Мне было отведено ровно десять минут, чтобы постоять под теплым душем, причесаться и быстренько выйти, так как мыться сегодня будет весь Маяк.
…Горячие струи обжигали спину и плечи. Густой пар рвался к серому мокрому потолку, и там где-то слабо теплилась желтая лампочка без абажура. Часы, которые я за эту неделю еще ни разу не снимала, показывали, что еще есть 5 минут. Ржавая труба вибрировала, выплескивая воду, а на полу – потрескавшемся кафеле коричневого цвета – лежал гнусный резиновой коврик.

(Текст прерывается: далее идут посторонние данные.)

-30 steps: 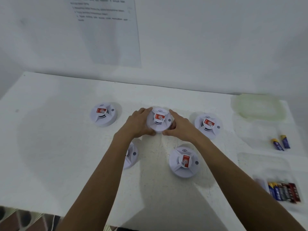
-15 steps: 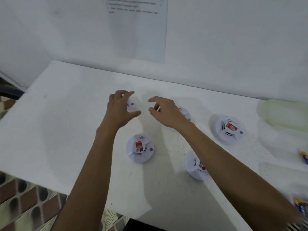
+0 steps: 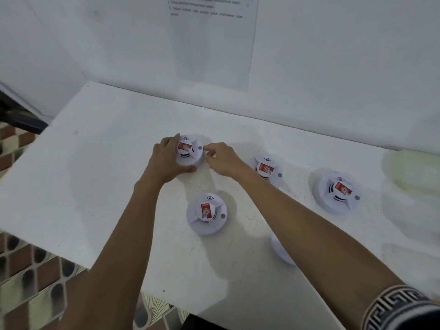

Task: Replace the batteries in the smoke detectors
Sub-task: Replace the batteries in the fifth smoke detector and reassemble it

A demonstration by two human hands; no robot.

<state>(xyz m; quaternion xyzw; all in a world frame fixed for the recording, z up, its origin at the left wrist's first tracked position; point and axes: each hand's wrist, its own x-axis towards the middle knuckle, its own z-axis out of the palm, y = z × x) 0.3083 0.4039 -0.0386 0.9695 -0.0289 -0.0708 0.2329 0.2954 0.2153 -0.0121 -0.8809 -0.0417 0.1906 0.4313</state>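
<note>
Several round white smoke detectors with red labels lie on the white table (image 3: 100, 163). My left hand (image 3: 166, 160) grips the far left detector (image 3: 190, 151) around its left and near side, fingers and thumb curled on the rim. My right hand (image 3: 222, 158) is at that detector's right edge, fingertips touching or just beside the rim. Other detectors sit nearer me (image 3: 206, 214), to the right of my right hand (image 3: 267, 169) and farther right (image 3: 337, 190). One more detector (image 3: 281, 252) is mostly hidden under my right forearm.
A pale translucent container lid (image 3: 412, 170) lies at the table's right edge. A printed sheet (image 3: 212, 39) hangs on the wall behind. The table's left and near edges drop to a patterned floor (image 3: 31, 282). A dark object (image 3: 19, 117) stands at far left.
Both hands left the middle detector, swung left and closed in on the far left detector. The view turned left, so the batteries on the right are out of frame.
</note>
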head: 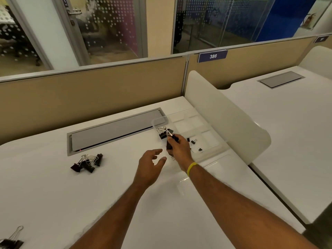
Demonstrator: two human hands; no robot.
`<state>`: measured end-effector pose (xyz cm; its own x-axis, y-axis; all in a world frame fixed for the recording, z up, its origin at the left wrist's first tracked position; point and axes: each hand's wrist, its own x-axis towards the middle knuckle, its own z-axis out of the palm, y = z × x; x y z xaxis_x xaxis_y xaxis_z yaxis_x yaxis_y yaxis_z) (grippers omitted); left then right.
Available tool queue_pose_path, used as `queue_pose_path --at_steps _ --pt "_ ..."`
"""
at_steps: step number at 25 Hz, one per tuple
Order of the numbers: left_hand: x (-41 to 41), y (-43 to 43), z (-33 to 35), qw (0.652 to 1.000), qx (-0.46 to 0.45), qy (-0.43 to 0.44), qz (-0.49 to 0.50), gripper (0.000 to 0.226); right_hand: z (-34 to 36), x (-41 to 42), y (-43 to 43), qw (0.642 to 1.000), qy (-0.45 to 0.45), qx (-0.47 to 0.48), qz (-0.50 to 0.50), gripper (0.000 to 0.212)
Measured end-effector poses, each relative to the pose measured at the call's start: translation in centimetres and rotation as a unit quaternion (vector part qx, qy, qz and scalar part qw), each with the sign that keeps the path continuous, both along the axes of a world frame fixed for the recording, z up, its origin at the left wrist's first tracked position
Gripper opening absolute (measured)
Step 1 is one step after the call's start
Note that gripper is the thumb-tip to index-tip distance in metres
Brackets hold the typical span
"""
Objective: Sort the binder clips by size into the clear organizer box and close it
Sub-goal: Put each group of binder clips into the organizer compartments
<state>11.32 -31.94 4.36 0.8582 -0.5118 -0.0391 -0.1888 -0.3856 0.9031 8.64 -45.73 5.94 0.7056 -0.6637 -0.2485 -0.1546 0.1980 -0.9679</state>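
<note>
- Over the near left edge of the clear organizer box (190, 123), your right hand (179, 146) is closed around a black binder clip (170, 136), whose silver wire handle points up and away from you.
- Your left hand (150, 169) hovers just left of it, fingers loosely spread and holding nothing.
- The box is transparent plastic with square compartments. It sits at the tabletop's (53, 194) far right, close against the curved white divider panel (224, 123), so there is little room on that side.
- Large clips (162, 132) lie in the far left compartment. A few small clips (193, 141) lie in a nearer compartment to the right.
- What looks like the box's clear lid (206, 169) lies flat and open towards you, under your right wrist with its yellow band (191, 168).
- A pile of large black clips (87, 162) with folded wire arms waits well to the left, near the grey recessed cable hatch (115, 130).
- One more clip (10, 239) lies at the near left corner of view.
- Between the pile and your hands the smooth white surface is open.
- The fabric partition (89, 94) closes off the far edge.
</note>
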Motion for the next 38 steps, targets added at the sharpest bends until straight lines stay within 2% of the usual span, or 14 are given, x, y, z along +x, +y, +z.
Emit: queue_pose_path --at_steps 3,6,12,17,20,24,29,33,38 --pt "1.4 -0.6 -0.6 1.000 0.014 -0.002 0.011 0.035 0.1 3.0 -3.4 0.990 0.047 -0.132 0.006 0.022" --pt "2.9 -0.8 -1.2 0.999 0.020 0.001 0.029 0.034 -0.1 5.7 -5.2 0.960 0.088 -0.262 0.040 0.032" --pt "5.6 -1.0 -2.2 0.998 0.034 -0.011 0.054 0.033 -2.5 8.6 -6.2 0.872 0.176 -0.431 0.153 0.037" --pt "6.9 -0.8 -2.0 0.996 0.048 -0.035 0.069 0.035 -2.6 7.9 -6.1 0.857 0.162 -0.440 0.216 0.054" --pt "7.0 -0.5 -2.1 0.994 0.070 -0.046 0.067 0.038 -2.5 6.7 -6.1 0.865 0.171 -0.424 0.208 0.064" --pt "6.6 0.6 -2.0 0.991 0.111 -0.057 0.053 0.043 -2.3 4.6 -6.0 0.873 0.177 -0.411 0.194 0.067" --pt "5.1 2.7 -1.2 0.979 0.183 -0.084 0.017 0.053 -1.8 1.2 -4.3 0.867 0.181 -0.422 0.193 0.067" --pt "3.5 4.8 -0.3 0.958 0.246 -0.146 -0.018 0.063 -1.8 -1.5 -1.3 0.855 0.171 -0.443 0.208 0.069" --pt "1.6 8.7 0.1 0.922 0.326 -0.204 -0.052 0.076 -1.9 -4.0 3.3 0.811 0.161 -0.511 0.237 0.073"
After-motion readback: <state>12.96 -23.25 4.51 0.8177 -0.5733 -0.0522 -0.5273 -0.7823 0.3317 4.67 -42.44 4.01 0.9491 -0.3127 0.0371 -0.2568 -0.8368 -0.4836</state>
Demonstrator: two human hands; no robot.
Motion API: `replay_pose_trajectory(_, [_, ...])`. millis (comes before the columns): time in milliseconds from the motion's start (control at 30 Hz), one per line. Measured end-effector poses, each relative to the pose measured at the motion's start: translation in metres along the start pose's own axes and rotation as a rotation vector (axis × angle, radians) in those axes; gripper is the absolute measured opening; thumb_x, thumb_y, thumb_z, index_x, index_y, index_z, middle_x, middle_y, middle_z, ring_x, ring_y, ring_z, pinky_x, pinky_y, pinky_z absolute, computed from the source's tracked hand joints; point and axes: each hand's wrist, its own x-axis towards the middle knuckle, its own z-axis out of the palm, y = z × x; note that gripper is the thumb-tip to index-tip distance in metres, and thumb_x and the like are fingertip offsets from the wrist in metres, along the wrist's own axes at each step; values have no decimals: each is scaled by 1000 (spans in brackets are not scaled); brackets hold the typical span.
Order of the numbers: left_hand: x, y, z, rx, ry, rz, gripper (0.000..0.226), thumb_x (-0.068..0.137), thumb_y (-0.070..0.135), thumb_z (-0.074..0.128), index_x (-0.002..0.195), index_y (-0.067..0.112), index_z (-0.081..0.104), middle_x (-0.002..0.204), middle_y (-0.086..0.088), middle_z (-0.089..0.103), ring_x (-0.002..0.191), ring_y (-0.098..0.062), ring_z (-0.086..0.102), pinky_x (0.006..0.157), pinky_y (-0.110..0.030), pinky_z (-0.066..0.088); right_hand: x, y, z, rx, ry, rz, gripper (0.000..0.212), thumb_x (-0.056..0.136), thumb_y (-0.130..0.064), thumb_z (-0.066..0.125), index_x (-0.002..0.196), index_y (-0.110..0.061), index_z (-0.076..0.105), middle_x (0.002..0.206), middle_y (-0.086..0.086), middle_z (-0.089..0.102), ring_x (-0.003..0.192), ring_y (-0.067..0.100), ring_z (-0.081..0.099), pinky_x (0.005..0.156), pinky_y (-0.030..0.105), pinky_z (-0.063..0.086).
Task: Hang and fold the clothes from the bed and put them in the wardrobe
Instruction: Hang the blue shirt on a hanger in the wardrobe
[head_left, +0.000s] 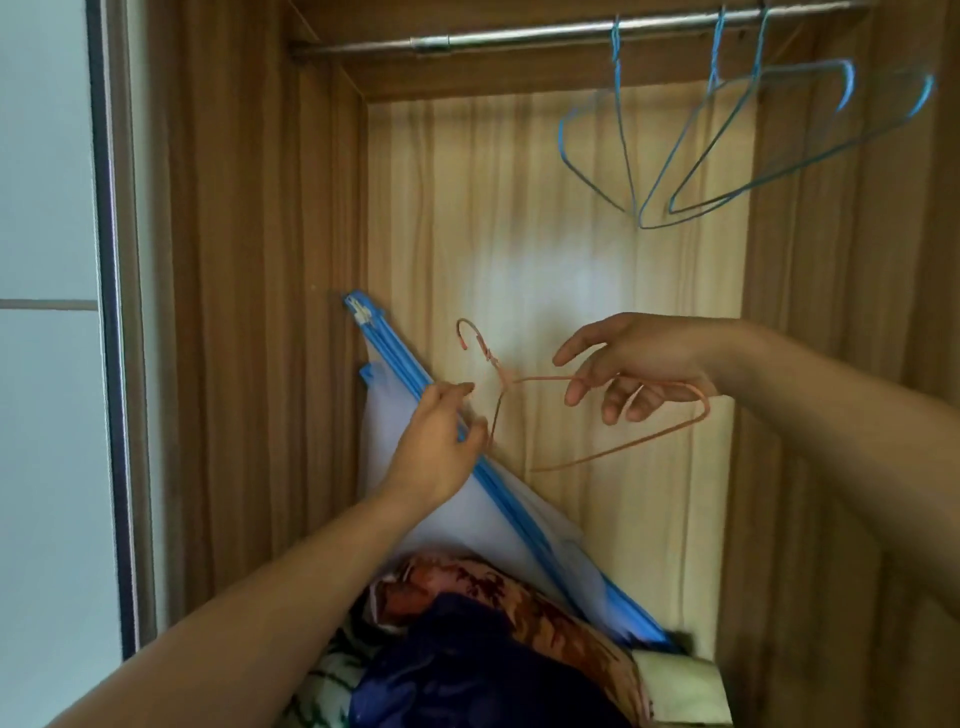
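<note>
I face the open wooden wardrobe (519, 218). A thin orange wire hanger (613, 452) is in mid-air inside it, hook up and to the left. My right hand (634, 364) holds its upper arm with curled fingers hooked over the wire. My left hand (441, 441) pinches the hanger's left shoulder just below the neck. Three blue wire hangers (727, 156) dangle from the metal rail (519, 39) at the top right, blurred as if swinging. No garment hangs on any hanger.
A clear storage bag with a blue zip edge (498, 499) leans diagonally against the wardrobe's left wall. Below it lie piled textiles: a rust floral bundle (519, 597), a dark blue cloth (467, 670) and a pale cushion (680, 686). A sliding door frame (111, 312) stands left.
</note>
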Motion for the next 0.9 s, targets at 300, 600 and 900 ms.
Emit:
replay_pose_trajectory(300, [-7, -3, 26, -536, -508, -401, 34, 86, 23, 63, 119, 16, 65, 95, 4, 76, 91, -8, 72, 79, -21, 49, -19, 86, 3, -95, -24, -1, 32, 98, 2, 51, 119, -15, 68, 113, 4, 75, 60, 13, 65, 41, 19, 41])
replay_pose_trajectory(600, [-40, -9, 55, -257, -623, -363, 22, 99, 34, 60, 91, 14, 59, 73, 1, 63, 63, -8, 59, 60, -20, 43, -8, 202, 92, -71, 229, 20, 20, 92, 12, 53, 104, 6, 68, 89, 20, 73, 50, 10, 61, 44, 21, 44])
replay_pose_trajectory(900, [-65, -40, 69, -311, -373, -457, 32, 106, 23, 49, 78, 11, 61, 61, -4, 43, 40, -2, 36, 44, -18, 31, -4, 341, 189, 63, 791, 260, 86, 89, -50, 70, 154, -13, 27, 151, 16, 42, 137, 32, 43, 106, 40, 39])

В предбаннике было зеркало – большое, вмурованное в стену. И передо мной стояла голая Адора. Мы с любопытством и восхищением смотрели друг на друга. Любовь к себе именно в эти минуты достигла апогея. Я жалела себя. О, это было безумие… и возбуждение тоже. Я жалела это веснушчатое личико, эти мокрые щеки и карие миндалевидные глаза, длинные, потемневшие от воды волосы, прилипшие кудрями к загорелым плечам. Я жалела себя и говорила это зазеркальной Адоре, а она отвечала мне то же самое, и мы плакали друг другу, то и дело локтями вытирая запотевшее окно между нашими мирами. И чувство глубокого сожаления поразило нас обеих, потому что обнять и ощутить все тепло и трепет, и скользкий озноб, и жар дыхания мы не могли.
– Ты мой тип, – сказала мне Адора, – и я бы хотела поцеловать тебя за это. Я ревную тебя ко всему свету, потому что все могут делать с тобой, что хотят. Все, кроме меня. Это несправедливо.
Зеркало оказалось не только противным, но и горьким, поэтому от поцелуев пришлось отказаться. Мы стояли обнаженные, les deux petites nymphees, прижавшись ладонями друг к другу, с мучительной нежностью глядя себе в глаза.